HARRIS: All right, thanks so much, Bob Franken in Washington.

Let's now go out to Modesto, California, where Martin Savidge has been standing by -- Marty.

MARTIN SAVIDGE, CNN NATIONAL CORRESPONDENT: Well, Leon, we wanted to talk about the reaction of the Levy family to the events of this afternoon. We know that Susan Levy was actually attending a luncheon here in Modesto and it wasn't until she was alerted by our telephone call that she was even made aware that the Washington, D.C. police department was about to hold a news conference.

She quickly rushed off to find a television set, and according to Kim Petersen, who is the executive director of the Sund-Carrington Foundation, that's the foundation that's been assisting the Levys, who was with Mrs. Levy -- she said that Susan Levy watched that news conference very intently, but that she did not have any comment during the news conference and did not say anything immediately after it was concluded, and that there were no obvious signs of emotion.

Kim Petersen did say that the family does want to get in touch with their attorney, Billy Martin, who you just saw there a few minutes ago.
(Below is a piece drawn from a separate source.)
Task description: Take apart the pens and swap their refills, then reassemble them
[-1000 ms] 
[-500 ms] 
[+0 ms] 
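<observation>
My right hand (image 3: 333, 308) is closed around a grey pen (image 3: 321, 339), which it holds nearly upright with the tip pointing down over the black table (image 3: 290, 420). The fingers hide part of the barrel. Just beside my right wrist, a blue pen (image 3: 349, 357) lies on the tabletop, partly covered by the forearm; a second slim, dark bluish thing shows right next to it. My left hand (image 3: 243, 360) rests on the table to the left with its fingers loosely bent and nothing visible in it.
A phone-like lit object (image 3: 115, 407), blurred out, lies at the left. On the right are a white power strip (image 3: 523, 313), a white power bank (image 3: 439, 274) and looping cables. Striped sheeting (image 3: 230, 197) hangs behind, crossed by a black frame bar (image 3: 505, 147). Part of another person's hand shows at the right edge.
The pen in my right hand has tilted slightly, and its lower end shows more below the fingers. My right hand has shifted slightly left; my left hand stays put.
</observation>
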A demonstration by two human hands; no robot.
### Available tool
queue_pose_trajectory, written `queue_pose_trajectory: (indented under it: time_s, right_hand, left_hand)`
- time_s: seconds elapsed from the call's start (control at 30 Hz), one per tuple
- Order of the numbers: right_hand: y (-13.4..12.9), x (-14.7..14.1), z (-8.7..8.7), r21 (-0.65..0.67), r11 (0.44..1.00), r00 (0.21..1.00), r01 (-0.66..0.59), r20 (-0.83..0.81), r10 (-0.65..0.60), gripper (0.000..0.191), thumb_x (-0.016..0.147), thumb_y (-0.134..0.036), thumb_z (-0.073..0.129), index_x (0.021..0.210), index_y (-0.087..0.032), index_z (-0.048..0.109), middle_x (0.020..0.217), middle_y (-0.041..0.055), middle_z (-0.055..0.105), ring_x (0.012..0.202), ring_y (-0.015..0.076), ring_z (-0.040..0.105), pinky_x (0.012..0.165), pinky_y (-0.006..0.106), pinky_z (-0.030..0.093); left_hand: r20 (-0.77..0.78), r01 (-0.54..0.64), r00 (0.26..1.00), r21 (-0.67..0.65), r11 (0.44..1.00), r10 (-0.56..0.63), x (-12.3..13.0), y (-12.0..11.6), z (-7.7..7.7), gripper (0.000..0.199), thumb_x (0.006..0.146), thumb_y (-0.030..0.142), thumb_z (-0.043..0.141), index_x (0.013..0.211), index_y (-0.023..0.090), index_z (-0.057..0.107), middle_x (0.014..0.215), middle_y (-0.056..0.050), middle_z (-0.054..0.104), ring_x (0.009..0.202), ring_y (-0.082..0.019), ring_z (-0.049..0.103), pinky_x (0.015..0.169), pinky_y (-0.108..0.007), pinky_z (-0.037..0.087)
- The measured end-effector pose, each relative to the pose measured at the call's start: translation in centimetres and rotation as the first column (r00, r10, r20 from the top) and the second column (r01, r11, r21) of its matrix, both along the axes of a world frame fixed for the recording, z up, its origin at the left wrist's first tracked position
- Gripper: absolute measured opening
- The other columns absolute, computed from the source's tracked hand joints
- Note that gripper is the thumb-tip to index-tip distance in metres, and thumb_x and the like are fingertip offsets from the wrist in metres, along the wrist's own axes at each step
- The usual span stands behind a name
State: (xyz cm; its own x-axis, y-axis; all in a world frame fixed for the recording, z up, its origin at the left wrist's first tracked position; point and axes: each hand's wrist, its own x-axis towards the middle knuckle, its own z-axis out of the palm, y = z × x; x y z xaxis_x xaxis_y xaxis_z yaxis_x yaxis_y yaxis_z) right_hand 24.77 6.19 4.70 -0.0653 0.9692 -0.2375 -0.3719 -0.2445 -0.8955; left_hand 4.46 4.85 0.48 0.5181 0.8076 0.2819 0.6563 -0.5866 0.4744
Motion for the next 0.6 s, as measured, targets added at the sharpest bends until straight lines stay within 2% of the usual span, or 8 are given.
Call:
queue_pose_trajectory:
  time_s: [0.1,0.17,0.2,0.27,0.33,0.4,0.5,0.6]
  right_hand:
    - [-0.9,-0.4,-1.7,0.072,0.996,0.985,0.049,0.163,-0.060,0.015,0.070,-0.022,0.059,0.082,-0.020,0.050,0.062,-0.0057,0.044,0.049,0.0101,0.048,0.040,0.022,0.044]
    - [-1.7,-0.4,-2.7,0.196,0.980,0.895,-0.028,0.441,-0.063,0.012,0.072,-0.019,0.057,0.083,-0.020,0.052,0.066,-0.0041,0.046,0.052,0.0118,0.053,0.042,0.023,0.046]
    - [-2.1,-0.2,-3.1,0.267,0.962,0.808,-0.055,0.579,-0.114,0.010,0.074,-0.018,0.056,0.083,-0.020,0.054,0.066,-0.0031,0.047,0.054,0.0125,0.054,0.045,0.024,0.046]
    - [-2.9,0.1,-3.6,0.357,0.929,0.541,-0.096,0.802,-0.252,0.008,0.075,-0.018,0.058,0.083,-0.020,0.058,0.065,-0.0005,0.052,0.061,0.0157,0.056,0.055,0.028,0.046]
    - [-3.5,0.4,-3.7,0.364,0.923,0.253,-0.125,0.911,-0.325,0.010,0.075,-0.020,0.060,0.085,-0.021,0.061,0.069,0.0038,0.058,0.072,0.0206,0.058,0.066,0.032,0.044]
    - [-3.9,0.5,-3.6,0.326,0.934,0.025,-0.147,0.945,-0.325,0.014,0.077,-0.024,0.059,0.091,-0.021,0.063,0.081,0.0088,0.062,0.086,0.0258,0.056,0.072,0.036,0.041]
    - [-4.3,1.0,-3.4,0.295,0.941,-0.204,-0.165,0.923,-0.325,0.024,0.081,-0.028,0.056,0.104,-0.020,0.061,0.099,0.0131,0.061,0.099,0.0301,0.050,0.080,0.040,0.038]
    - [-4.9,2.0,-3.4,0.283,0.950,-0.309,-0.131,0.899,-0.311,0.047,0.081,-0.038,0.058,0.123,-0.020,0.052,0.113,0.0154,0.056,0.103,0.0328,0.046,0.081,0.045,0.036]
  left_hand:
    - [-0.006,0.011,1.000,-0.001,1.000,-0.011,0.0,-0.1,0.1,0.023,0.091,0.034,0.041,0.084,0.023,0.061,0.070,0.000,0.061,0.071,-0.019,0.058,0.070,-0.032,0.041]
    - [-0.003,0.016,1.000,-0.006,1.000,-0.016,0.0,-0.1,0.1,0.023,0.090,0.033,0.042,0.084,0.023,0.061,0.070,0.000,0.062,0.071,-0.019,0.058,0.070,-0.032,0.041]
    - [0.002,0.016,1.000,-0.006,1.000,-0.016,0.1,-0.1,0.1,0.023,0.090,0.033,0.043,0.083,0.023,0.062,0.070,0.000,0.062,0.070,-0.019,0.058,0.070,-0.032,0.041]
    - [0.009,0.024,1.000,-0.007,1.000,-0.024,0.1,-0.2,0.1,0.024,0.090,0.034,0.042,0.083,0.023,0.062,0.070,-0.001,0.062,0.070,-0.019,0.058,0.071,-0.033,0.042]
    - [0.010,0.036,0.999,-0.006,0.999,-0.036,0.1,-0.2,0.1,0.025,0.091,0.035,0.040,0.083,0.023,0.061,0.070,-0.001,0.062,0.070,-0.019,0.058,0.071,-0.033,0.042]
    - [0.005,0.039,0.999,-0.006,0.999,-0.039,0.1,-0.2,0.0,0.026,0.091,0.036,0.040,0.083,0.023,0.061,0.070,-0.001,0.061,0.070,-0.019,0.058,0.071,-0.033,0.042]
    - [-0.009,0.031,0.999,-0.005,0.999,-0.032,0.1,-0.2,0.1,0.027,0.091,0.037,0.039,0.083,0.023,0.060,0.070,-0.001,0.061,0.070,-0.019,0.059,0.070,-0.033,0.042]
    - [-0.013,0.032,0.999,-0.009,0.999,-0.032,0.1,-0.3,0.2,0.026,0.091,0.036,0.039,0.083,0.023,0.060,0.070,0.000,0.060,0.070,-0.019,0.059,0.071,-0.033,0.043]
They want to clarify and find out exactly what is going to take place, and so that is where the family stands at this point.

It is no wonder that they might be a little reticent to respond immediately, because just the fact that Washington, D.C. police are going to talk to the congressman about a lie detector test does not necessarily mean it will indeed happen. The family wants it to happen. This morning, Robert Levy said that as to the search of the apartment, he wished it had been conducted weeks ago. Still, the family very happy any news on anything pertaining to the investigation that might lead to the whereabouts of their missing daughter -- Leon.

HARRIS: Oh, Martin, I don't know if you can answer this, but you're out there in Congressman Condit's district right now. In the past few hours, the past day or so, have you heard any hue and cry out there for the congressman to come out and take a lie detector test, from anyone outside of the Levy family, that is?

SAVIDGE: Well, no, we haven't heard specifically. There have been a few that have said that the congressman should go forward and take that lie detector test. Specifically, though, what they are interested here is not so much about the test but hearing from their congressman himself, giving a full accounting as to what was the relationship and what may have transpired between himself and an intern who is from this area as well.

HARRIS: Thanks very much. Martin Savidge, reporting live this evening from Modesto, California.